= Difference list =

List data structure

In computer science, the term difference list refers to a data structure representing a list with an efficient O(1) concatenation operation and conversion to a linked list in time proportional to its length. Difference lists can be implemented using first-class functions or using unification. Whether a difference list is more efficient than other list representations depends on usage patterns. If an algorithm builds a list by concatenating smaller lists, which are themselves built by concatenating still smaller lists, then the usage of difference lists can improve performance by effectively "flattening" the list building computations.

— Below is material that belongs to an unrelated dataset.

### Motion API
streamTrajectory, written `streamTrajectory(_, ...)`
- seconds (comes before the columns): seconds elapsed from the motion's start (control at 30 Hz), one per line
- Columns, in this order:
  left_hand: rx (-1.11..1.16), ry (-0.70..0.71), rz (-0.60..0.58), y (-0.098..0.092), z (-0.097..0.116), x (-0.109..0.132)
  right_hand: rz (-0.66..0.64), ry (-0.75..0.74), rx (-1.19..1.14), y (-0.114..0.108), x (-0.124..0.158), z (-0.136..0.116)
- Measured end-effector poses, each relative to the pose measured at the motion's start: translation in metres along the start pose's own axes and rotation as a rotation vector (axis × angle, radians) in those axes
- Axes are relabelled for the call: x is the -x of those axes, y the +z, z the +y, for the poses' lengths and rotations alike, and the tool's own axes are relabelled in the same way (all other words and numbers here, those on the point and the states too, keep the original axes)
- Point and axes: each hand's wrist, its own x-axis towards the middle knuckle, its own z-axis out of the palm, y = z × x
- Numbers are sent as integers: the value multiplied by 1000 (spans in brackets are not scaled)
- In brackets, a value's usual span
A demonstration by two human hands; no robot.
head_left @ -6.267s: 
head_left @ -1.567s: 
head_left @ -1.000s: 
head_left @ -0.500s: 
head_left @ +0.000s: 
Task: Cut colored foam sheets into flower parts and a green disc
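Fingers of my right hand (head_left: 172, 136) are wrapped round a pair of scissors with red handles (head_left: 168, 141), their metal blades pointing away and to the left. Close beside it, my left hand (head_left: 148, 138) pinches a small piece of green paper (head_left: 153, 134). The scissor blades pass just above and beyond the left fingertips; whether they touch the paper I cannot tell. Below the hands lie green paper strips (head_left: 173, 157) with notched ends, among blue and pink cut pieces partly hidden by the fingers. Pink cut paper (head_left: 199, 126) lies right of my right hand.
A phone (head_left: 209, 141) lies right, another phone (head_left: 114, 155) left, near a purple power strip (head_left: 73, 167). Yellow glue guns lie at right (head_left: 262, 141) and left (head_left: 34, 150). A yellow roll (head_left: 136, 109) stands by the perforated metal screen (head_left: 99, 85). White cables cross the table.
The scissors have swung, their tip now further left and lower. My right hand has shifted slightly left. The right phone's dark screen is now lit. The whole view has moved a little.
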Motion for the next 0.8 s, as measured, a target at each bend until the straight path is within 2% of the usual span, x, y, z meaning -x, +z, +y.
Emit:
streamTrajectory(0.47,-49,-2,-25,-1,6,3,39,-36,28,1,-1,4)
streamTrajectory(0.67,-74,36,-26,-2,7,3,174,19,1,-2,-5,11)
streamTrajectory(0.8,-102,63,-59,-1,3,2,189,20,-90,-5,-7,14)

== Implementation using functions ==

A difference list f is a single-argument function append L, which when given a linked list X as argument, returns a linked list containing L prepended to X. Concatenation of difference lists is implemented as function composition. The contents may be retrieved using f [].

This implementation is typically used in functional programming languages such as Haskell, although it could be used in imperative languages as well.

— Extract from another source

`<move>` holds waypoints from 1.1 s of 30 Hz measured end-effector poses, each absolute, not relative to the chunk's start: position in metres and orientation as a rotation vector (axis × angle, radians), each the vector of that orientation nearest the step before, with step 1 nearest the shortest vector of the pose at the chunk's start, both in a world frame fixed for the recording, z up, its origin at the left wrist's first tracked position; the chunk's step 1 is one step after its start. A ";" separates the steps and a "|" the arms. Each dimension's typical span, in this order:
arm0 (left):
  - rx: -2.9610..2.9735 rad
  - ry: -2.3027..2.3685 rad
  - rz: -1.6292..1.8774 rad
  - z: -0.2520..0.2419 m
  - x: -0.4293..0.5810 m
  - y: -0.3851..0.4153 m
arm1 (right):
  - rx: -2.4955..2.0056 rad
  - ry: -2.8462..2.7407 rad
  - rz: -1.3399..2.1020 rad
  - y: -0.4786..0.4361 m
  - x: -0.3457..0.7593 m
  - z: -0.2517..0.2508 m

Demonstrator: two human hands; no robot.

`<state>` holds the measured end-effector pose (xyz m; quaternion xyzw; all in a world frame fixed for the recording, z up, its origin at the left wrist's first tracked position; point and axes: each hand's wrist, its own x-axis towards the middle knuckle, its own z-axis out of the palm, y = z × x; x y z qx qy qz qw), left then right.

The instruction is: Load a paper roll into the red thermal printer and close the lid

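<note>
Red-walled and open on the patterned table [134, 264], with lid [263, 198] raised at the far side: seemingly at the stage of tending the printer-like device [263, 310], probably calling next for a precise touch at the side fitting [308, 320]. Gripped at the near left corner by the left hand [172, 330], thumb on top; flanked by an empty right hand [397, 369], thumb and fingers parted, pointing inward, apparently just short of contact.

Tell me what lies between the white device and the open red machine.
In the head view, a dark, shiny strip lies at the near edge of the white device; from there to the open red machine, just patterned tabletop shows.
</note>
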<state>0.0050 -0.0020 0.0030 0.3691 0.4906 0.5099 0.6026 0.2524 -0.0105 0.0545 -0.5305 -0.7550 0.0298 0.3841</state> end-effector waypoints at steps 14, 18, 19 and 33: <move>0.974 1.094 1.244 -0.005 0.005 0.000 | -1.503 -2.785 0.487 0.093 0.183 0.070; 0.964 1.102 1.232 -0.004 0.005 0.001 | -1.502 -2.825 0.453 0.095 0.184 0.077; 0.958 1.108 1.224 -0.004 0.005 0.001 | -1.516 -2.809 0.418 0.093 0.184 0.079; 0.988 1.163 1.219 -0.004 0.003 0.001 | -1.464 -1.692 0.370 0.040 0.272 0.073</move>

As functions, difference lists are a Cayley representation of lists as monoids, or more specifically their transformation monoid induced by left multiplication.

Examples of use are in the ShowS type in the Prelude of Haskell, and in Donald Bruce Stewart's difference list library for Haskell.

== Implementation using unification ==

Another implementation in the logic programming language Prolog uses unification variables. A difference list is a pair OpenList-Hole, where the first element OpenList is a list containing an unbound unification variable (hole) and the second element Hole is a reference to the hole.